Biz İletişim fakültesine bilinçli giren öğrencilerdik. İletişim fakültelerinin sayısı bu kadar fazla değildi. Marmara Üniversitesi İletişim Fakültesi öğrencisiyken Türkiye’de TRT dışında yayın yapan özel kanal sayısı çok azdı. Aslında mezun olduğumuzda çalışacak yer bulamayacağım endişesiyle okula devam ederken iş arayışına başlamıştım. Son sınıfta gördüğüm bir ilanla TGRT’de sunucu-spiker olarak başvurdum. Ciddi bir eğitim ve zorlu sınavlardan sonra mesleğe başladım. Ancak spikerlikle yetinmedim fakültede iyi bir gazetecilik eğitimi almıştım. Zamanla editörlük, sahada muhabirlik ardından yazarlık ve elbette seslendirmeler yapımcılık yaptım. Hatta gezi yazarlığı bile yaptırdı bana gezgin ruhum…Şu an bu röportajın yayınlandığı Akşam gazetesinde gezi yazarlığı, Tercüman Güneş gazetelerinde köşe yazarlığı, Alem FM de ise uzun yıllar yöneticilik yaptım. Yani basında hemen her mecrada çalışarak tecrübeyi yirmi yıla sığdırdım..Hala yapmak istediklerim var tabi pes etmezsem!

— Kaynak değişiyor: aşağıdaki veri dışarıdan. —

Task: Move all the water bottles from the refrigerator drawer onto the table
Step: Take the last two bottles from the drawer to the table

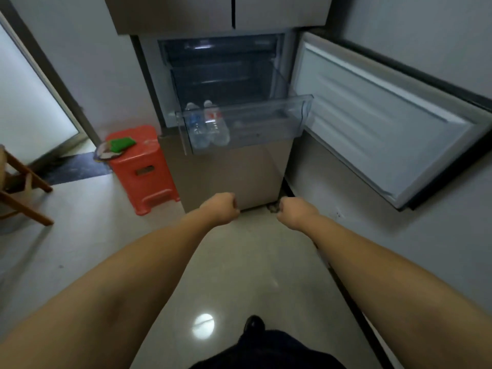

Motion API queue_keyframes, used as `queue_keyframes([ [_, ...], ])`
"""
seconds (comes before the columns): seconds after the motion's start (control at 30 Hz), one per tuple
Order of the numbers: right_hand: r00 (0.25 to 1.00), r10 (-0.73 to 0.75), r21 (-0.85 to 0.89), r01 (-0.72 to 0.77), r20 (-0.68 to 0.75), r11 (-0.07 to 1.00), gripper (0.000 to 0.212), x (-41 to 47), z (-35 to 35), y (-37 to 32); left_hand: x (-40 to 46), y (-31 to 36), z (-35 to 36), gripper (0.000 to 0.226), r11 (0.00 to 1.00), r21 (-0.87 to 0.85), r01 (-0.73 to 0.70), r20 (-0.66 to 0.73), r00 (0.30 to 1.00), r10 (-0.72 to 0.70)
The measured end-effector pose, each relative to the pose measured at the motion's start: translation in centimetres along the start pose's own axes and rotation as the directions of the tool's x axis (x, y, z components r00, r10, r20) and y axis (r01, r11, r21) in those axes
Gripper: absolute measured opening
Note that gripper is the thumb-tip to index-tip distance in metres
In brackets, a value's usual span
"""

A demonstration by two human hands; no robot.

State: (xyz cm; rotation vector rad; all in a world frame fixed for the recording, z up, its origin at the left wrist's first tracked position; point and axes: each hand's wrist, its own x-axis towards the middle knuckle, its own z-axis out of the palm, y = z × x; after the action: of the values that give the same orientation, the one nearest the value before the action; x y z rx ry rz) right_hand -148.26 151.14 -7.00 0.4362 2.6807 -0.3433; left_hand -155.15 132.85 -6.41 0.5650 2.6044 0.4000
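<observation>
two bottles lying in the pulled-out drawer

two clear plastic water bottles lie side by side at the left end of the transparent refrigerator drawer [247,123], which is pulled out from the open compartment. the blue-labelled bottle [197,126] is on the left, the red-labelled bottle [216,123] touching or just beside it on the right; both have caps pointing toward the back. the rest of the drawer looks bare.

the left hand [221,207] and right hand [295,213] are both curled into fists holding nothing, stretched forward below the drawer, well apart from the bottles.

the refrigerator door [386,123] stands swung open on the right. an orange plastic stool [143,169] sits left of the refrigerator, with a green item [121,143] on top. a wooden chair leg [26,203] shows at far left.
</observation>
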Motion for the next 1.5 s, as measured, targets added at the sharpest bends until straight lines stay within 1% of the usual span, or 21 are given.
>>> queue_keyframes([
  [0.13,0.997,-0.068,0.004,0.068,-0.032,0.998,0.026,5.1,-3.9,-0.6,4.2,1.1,-3.0,0.023,1.0,-0.024,-0.009,-0.053,0.999,0.008],
  [0.23,0.987,-0.118,0.026,0.122,-0.113,0.992,0.029,8.4,-6.5,-1.5,7.3,1.6,-5.4,0.023,1.0,-0.007,-0.02,-0.084,0.996,0.019],
  [0.33,0.964,-0.17,0.045,0.183,-0.205,0.982,0.032,11.3,-9.8,-2.6,10.4,1.9,-8.6,0.024,1.0,-0.009,-0.03,-0.134,0.991,0.028],
  [0.43,0.933,-0.208,0.064,0.236,-0.294,0.97,0.03,14.6,-13.4,-4.1,13.5,2.0,-12.6,0.024,0.999,-0.034,-0.03,-0.206,0.978,0.023],
  [0.57,0.887,-0.251,0.025,0.282,-0.387,0.959,0.027,19.0,-18.0,-6.9,18.3,1.5,-17.6,0.021,0.998,-0.026,-0.055,-0.274,0.961,0.045],
  [0.7,0.873,-0.265,0.0,0.29,-0.409,0.957,0.028,24.2,-21.6,-9.8,23.7,-0.6,-21.4,0.024,1.0,0.003,0.017,-0.254,0.967,-0.016],
  [0.77,0.893,-0.257,0.022,0.285,-0.37,0.958,0.029,26.8,-22.5,-11.0,26.3,-2.2,-22.2,0.028,0.996,0.04,0.077,-0.201,0.977,-0.067],
  [0.83,0.929,-0.231,0.05,0.256,-0.29,0.965,0.03,29.8,-22.7,-12.3,28.6,-3.9,-22.6,0.033,0.974,0.164,0.155,-0.121,0.983,-0.136],
  [0.87,0.949,-0.221,0.059,0.24,-0.227,0.969,0.031,31.0,-22.4,-13.0,29.6,-4.6,-22.4,0.036,0.954,0.233,0.19,-0.048,0.982,-0.184],
  [0.9,0.964,-0.212,0.061,0.224,-0.161,0.973,0.032,32.0,-22.1,-13.5,30.7,-5.3,-21.9,0.04,0.935,0.284,0.212,0.033,0.972,-0.231],
  [0.97,0.98,-0.198,0.063,0.199,-0.036,0.978,0.04,34.4,-21.0,-15.2,33.3,-7.0,-20.8,0.048,0.894,0.353,0.274,0.185,0.917,-0.354],
  [1.0,0.98,-0.197,0.061,0.195,0.027,0.979,0.044,35.2,-20.5,-15.9,34.2,-7.5,-20.4,0.051,0.877,0.388,0.282,0.21,0.9,-0.382],
  [1.07,0.971,-0.181,0.105,0.167,0.153,0.98,0.046,36.4,-19.4,-17.3,35.1,-8.3,-20.0,0.049,0.866,0.425,0.262,0.237,0.892,-0.386],
  [1.13,0.948,-0.144,0.209,0.085,0.284,0.974,0.047,37.4,-18.3,-18.3,35.2,-8.4,-19.6,0.048,0.879,0.4,0.26,0.291,0.873,-0.391],
  [1.17,0.931,-0.111,0.258,0.019,0.346,0.966,0.049,37.8,-17.7,-18.6,35.6,-8.3,-19.4,0.048,0.879,0.396,0.265,0.303,0.866,-0.398],
  [1.23,0.91,-0.053,0.277,-0.07,0.412,0.958,0.061,38.8,-16.7,-19.0,36.0,-8.5,-19.2,0.047,0.873,0.339,0.35,0.315,0.833,-0.456],
  [1.3,0.902,-0.018,0.273,-0.112,0.431,0.956,0.089,39.6,-15.9,-19.5,36.2,-8.8,-19.4,0.047,0.867,0.279,0.412,0.333,0.806,-0.49],
  [1.37,0.899,-0.006,0.284,-0.132,0.438,0.95,0.114,40.2,-15.3,-19.7,36.2,-8.6,-19.7,0.048,0.881,0.246,0.404,0.328,0.821,-0.468],
  [1.4,0.898,-0.015,0.293,-0.127,0.44,0.948,0.118,40.9,-14.9,-19.7,36.4,-8.4,-19.9,0.049,0.884,0.217,0.415,0.312,0.828,-0.466],
  [1.43,0.897,-0.016,0.313,-0.137,0.442,0.94,0.118,41.2,-14.7,-19.5,36.3,-8.3,-19.9,0.051,0.887,0.218,0.408,0.309,0.833,-0.459],
  [1.5,0.891,-0.019,0.349,-0.158,0.454,0.924,0.114,41.4,-15.2,-19.2,36.5,-8.7,-19.0,0.06,0.862,0.091,0.499,0.269,0.821,-0.503],
])
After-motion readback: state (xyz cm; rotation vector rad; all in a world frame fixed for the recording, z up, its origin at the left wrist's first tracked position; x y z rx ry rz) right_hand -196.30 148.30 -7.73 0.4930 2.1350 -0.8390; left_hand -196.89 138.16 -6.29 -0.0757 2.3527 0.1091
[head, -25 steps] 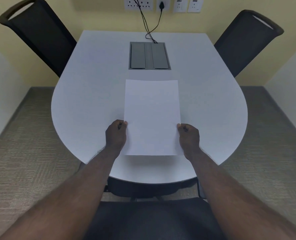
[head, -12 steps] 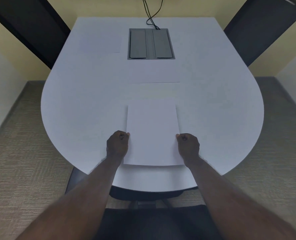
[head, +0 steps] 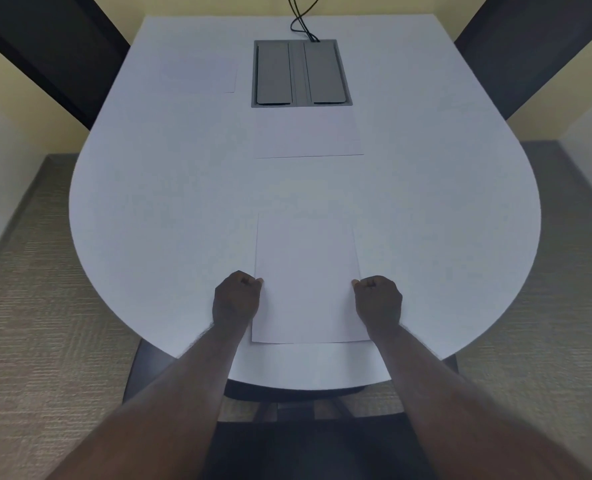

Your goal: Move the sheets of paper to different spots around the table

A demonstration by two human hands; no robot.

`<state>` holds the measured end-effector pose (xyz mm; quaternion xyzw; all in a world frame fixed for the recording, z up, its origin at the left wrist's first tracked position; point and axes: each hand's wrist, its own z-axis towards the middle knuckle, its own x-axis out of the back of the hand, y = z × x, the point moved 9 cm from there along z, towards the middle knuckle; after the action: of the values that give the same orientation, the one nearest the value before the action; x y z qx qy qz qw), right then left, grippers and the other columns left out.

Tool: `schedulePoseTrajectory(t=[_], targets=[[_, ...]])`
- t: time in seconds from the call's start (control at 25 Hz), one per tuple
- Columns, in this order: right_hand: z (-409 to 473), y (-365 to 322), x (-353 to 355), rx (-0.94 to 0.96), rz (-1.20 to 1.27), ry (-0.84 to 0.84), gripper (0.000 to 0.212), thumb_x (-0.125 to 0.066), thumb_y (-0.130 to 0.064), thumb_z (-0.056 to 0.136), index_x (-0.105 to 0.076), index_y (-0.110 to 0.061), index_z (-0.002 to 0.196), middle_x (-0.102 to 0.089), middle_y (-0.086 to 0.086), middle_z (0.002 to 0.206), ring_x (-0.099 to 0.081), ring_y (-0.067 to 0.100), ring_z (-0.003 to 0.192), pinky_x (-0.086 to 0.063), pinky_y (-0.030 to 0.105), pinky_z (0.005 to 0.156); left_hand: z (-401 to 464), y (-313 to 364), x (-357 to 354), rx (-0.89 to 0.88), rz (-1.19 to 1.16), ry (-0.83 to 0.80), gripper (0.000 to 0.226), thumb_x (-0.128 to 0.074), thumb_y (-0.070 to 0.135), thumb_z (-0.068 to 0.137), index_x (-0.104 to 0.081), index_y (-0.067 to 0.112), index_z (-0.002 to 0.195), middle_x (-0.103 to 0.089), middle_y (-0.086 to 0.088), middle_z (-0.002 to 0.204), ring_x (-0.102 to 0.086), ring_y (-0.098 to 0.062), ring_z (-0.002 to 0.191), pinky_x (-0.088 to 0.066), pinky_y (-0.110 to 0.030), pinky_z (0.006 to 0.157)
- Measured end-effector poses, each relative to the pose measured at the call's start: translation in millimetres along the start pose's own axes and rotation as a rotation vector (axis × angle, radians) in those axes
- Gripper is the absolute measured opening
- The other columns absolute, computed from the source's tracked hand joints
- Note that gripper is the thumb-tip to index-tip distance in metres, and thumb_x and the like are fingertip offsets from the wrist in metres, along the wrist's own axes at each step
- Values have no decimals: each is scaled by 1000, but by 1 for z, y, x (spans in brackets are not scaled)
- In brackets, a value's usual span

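A white sheet of paper (head: 306, 278) lies near the front edge of the white table (head: 149, 209). My left hand (head: 236, 299) pinches its left edge and my right hand (head: 378, 301) pinches its right edge, both with fingers curled. A second sheet (head: 308, 135) lies flat in the middle of the table, just in front of the grey cable box (head: 301, 72). A third sheet (head: 201, 72) rests at the far left, beside that box; its edges are faint against the tabletop.
Black cables (head: 301, 19) run from the cable box toward the wall. Dark chairs stand at the back left (head: 45, 46) and back right (head: 530, 46). Another chair seat (head: 305, 445) is below me at the table's near edge. Carpet surrounds the table.
The sheet in my hands has come down toward the near table edge, uncovering the sheet that lies in the middle. The camera has tilted lower and closer to the table.
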<state>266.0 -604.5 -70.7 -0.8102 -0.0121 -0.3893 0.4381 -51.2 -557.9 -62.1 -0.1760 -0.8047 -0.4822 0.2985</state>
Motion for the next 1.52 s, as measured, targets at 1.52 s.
schedulePoseTrajectory(t=[1.52], targets=[[-94, -193, 216, 681, 34, 284, 30, -67, -37, 86, -61, -18, 108, -64, -2, 113, -56, 25, 110, -36, 42, 92, -139, 170, 180, -526, -194, 323, 27, -71, 41, 82, -60, 22, 99, -54, 7, 102, -58, -19, 91, -52, -40, 83]])
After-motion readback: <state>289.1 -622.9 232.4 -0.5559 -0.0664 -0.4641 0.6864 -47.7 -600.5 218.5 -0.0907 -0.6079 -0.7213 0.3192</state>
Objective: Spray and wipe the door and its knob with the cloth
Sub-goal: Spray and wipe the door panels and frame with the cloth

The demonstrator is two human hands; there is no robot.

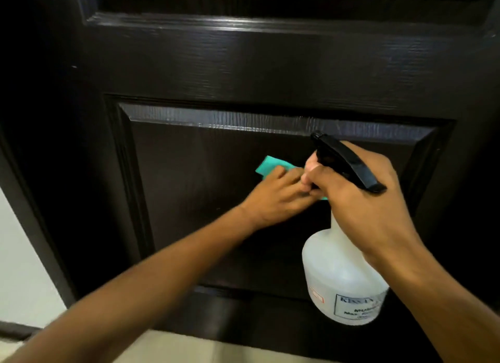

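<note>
Pressing a teal cloth (81,168) flat against the lower recessed panel of the dark door (243,65), the left hand (273,197) lies with its fingers (281,177) spread over the fabric. Just beside it, the right hand (362,200) grips the neck of a translucent spray bottle (338,281) (black trigger head, nozzle aimed at the panel), fingers curled round it near the trigger. Pale floor (189,346) shows below the door; the knob is out of sight.

left hand (273,197) flat, fingers spread; right hand (362,200) curled, gripping
</note>
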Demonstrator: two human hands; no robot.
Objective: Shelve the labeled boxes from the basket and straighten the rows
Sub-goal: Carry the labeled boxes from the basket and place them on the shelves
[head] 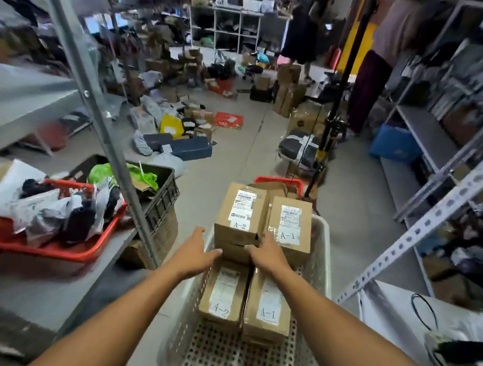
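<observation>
Between left hand (194, 251) and right hand (266, 254), both with fingers relaxed apart, the A-2 box (239, 214) in white basket (320, 245).

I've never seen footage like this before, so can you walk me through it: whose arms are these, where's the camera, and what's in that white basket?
There is no machine here. The camera sits on a person's head and looks down at their own two bare arms, so there is just this one view. Both reach into a white perforated basket holding four visible cardboard boxes. The left hand and right hand touch the far boxes, labeled A-2 and A-1; two nearer boxes carry the same labels. Whether either hand grips yet is unclear. Metal shelving stands on both sides.
</observation>
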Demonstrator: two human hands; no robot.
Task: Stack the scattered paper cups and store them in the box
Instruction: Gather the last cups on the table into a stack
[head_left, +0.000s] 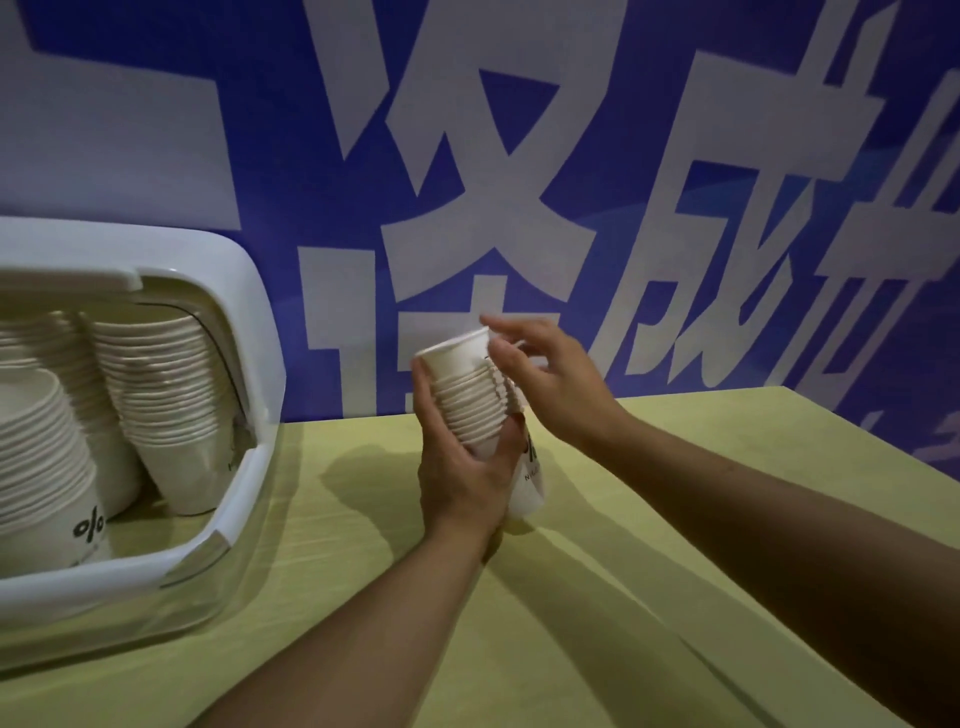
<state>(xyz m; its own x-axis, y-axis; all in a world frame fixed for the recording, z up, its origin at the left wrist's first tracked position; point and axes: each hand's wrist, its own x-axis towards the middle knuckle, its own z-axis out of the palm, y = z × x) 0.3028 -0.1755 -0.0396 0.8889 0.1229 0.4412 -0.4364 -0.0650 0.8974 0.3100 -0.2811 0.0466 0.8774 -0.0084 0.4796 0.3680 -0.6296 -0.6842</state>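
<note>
Head view, sole entry.

Item: stack of paper cups (470, 410), white, nested rim over rim so the rolled lips show as close ridges; top cup's mouth open and tilted toward the far left. Held off the table (649, 597), centre of scene, to the right of the box and well apart from it. A lower cup wall with dark printed lettering shows behind the palm; whether it belongs to the same stack cannot be told.

Left hand (462, 478): wrapped round the lower half of the stack from the near side, fingers curled along the left flank, thumb on the right; a full holding grip, probably to steady the column.

Right hand (540, 374): at the upper right of the stack, fingers loosely spread, tips at the top cup's rim; likely seating or aligning that cup. Whether it pinches the rim cannot be told.

Box (244, 467): white-rimmed, clear-walled, far left, lid raised behind. Holds several cup stacks (161, 395) leaning to the left, mouths up; one near stack carries a dark logo.

Backdrop (519, 156): blue wall, large white characters.

Status, judged: stacking nearly complete; transfer leftward into the box outstanding.
</note>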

Dün nasıldı tv yayıncılığı dünden bugüne neler değişti tv yayıncılığında
Geriye dönüp bakınca geçmişten bugüne özel televizyonlar ciddi bir ivme kazandı. Ancak bu içerik ve kaliteden çok teknolojik yönden oldu. Televizyon kanallarının sayısı arttıkça içerikte kalite, program çeşitliliği düştü. Bu elbette haber bültenlerine de yansıdı. Belki de kalite reytinge kurban gitti demek daha doğru olur. Türkiye’de televizyon ve radyo yayıncısı olarak teknik donanımda oldukça ileri seviyelerde olduğumuzu düşünüyorum. Ancak içerik program çeşitliliği ve editoryal özgürlük konusunda maalesef ciddi sıkıntılar var
Eskiden liyakat, mesleki birikim ve eğitim önemliydi. Kimi tanıdığın değil neyi bildiğin önemliydi. Bugün ne yazık ki bunu söylemek mümkün değil. Kalifiye çalışan yerine ucuz iş gücü tercih ediliyor. Oysa yayıncılık sorumluluk gerektiren bilgi ve birikim gerektiren bir meslek. Yayıncının hayatın tam içinde olması, sokaktan, hayattan beslenmesi dünyada ve Türkiye’de her alanda olan biteni yakından takip etmesi gerekiyor. Hayatını idame ettirebilmesi standartlarını koruması içinse yeteri kadar kazanması şart. Ayrıca uzun mesailer gerektiren bir meslek grubundayız. Çoğumuz bayram bilmeyiz. İlk kez yirmi yıl sonra bu yaz uzun bir ara verdim. 2 ay yayın yapmadım. Gazetecilik televizyonculuk 7/24 yapılan bir iş…Hayat dışarıda hızla aktıkca durmayan bir iş bizim yaptığımız. Gazetecilik ve yayıncılık, zamansız mekansız bir iştir. Ulvi bir tarafı vardır bizim mesleğin herkes başlar ama gönlünü ruhunu koymayan bu işi sürdüremez.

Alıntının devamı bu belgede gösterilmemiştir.